→ ABOUT THIS EXERCISE
Without the pictures, extract every line from the start of the material to the line containing "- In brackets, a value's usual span", both ends included.

→ DATASET CONTENT
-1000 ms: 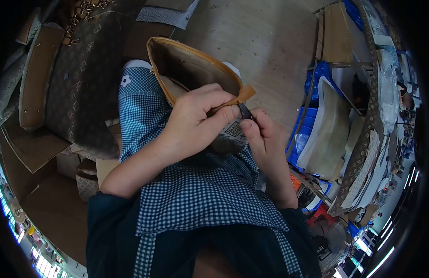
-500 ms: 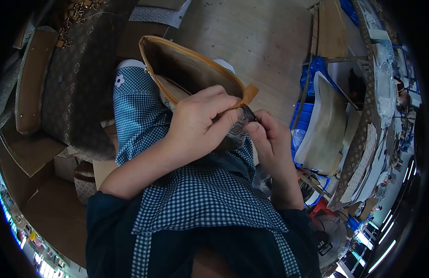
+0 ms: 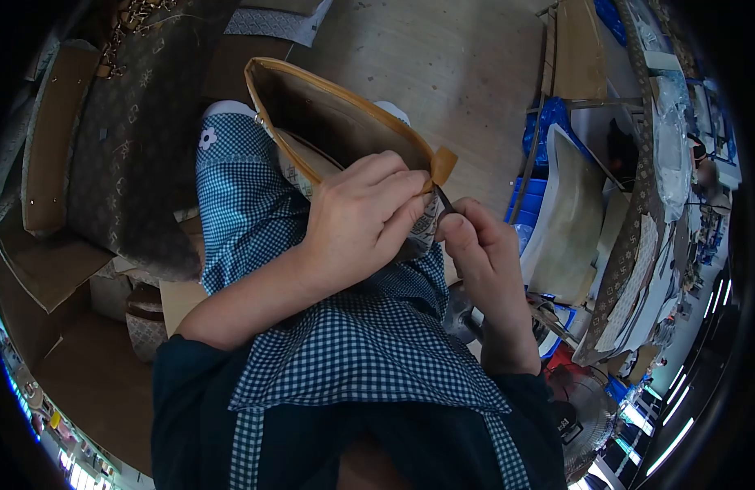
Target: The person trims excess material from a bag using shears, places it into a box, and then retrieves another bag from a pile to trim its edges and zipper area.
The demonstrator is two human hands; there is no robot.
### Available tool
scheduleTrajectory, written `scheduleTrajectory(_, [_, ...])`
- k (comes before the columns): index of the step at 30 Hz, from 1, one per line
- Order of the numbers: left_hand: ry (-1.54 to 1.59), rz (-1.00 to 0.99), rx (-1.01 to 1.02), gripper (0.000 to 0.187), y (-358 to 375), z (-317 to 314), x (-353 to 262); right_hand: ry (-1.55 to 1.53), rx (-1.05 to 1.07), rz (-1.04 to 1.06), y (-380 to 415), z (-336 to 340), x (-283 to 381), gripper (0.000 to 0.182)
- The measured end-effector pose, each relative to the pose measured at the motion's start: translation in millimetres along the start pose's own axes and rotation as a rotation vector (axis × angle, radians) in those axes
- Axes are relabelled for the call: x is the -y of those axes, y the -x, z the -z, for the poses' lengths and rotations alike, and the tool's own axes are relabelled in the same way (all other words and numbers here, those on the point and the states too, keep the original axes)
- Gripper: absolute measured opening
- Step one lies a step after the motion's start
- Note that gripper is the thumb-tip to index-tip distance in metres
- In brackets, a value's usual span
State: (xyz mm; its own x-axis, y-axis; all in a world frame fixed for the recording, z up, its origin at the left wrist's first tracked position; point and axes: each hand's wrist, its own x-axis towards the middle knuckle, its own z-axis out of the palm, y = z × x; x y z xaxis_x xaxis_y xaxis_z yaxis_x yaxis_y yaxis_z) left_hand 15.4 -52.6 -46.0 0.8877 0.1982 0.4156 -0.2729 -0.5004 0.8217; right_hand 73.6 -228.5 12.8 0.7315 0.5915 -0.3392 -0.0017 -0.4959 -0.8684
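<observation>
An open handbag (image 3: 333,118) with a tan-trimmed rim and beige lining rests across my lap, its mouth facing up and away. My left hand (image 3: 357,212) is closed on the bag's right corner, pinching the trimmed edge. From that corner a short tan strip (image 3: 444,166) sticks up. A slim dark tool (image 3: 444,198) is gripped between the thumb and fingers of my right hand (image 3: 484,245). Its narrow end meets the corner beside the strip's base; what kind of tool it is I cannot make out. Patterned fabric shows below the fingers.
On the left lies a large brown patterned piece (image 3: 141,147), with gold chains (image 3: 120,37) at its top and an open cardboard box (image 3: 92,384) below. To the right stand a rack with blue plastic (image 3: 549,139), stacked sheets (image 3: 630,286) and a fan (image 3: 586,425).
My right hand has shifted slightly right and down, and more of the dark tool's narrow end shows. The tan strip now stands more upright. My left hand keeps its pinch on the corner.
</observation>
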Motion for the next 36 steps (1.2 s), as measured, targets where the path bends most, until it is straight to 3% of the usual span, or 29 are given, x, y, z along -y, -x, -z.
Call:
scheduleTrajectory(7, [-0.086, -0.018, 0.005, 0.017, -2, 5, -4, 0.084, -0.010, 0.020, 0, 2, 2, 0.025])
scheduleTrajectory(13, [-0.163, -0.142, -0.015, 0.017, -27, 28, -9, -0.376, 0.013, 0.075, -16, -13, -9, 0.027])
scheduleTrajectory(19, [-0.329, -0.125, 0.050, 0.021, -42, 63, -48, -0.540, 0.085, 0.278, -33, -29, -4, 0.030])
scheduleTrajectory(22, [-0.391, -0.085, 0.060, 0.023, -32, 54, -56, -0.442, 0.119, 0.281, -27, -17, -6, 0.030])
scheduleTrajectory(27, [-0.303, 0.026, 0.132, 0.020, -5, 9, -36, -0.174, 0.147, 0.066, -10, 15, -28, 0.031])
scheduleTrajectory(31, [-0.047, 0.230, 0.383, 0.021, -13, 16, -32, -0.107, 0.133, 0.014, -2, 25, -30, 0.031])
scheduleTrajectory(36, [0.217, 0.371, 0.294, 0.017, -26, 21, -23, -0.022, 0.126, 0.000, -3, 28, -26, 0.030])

→ RESULT FOR THIS EXERCISE
-1000 ms: 
-500 ms: 
+0 ms: 
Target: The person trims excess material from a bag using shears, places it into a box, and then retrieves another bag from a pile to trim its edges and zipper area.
The demonstrator is two human hands; there is no robot.
### Available tool
scheduleTrajectory, written `scheduleTrajectory(_, [_, ...])`
- k (comes before the columns): index of the step at 30 Hz, from 1, one per line
- Order of the numbers: left_hand: ry (-1.54 to 1.59), rz (-1.00 to 0.99), rx (-1.01 to 1.02), gripper (0.000 to 0.187), y (-358 to 375), z (-317 to 314), x (-353 to 262); right_hand: ry (-1.55 to 1.53), rx (-1.05 to 1.07), rz (-1.04 to 1.06), y (-380 to 415), z (-336 to 340), x (-283 to 381), gripper (0.000 to 0.182)
- The measured end-effector pose, each relative to the pose measured at the motion's start: translation in millimetres along the start pose's own axes and rotation as a rotation vector (axis × angle, radians) in those axes
- Axes are relabelled for the call: x is the -y of those axes, y the -x, z the -z, for the poses' lengths and rotations alike, and the tool's own axes are relabelled in the same way (all other words and numbers here, those on the point and the states too, keep the original axes)
- Gripper: absolute measured opening
- Step one lies a step after the motion's start
- Note that gripper is the thumb-tip to index-tip distance in metres
- In brackets, a value's usual span

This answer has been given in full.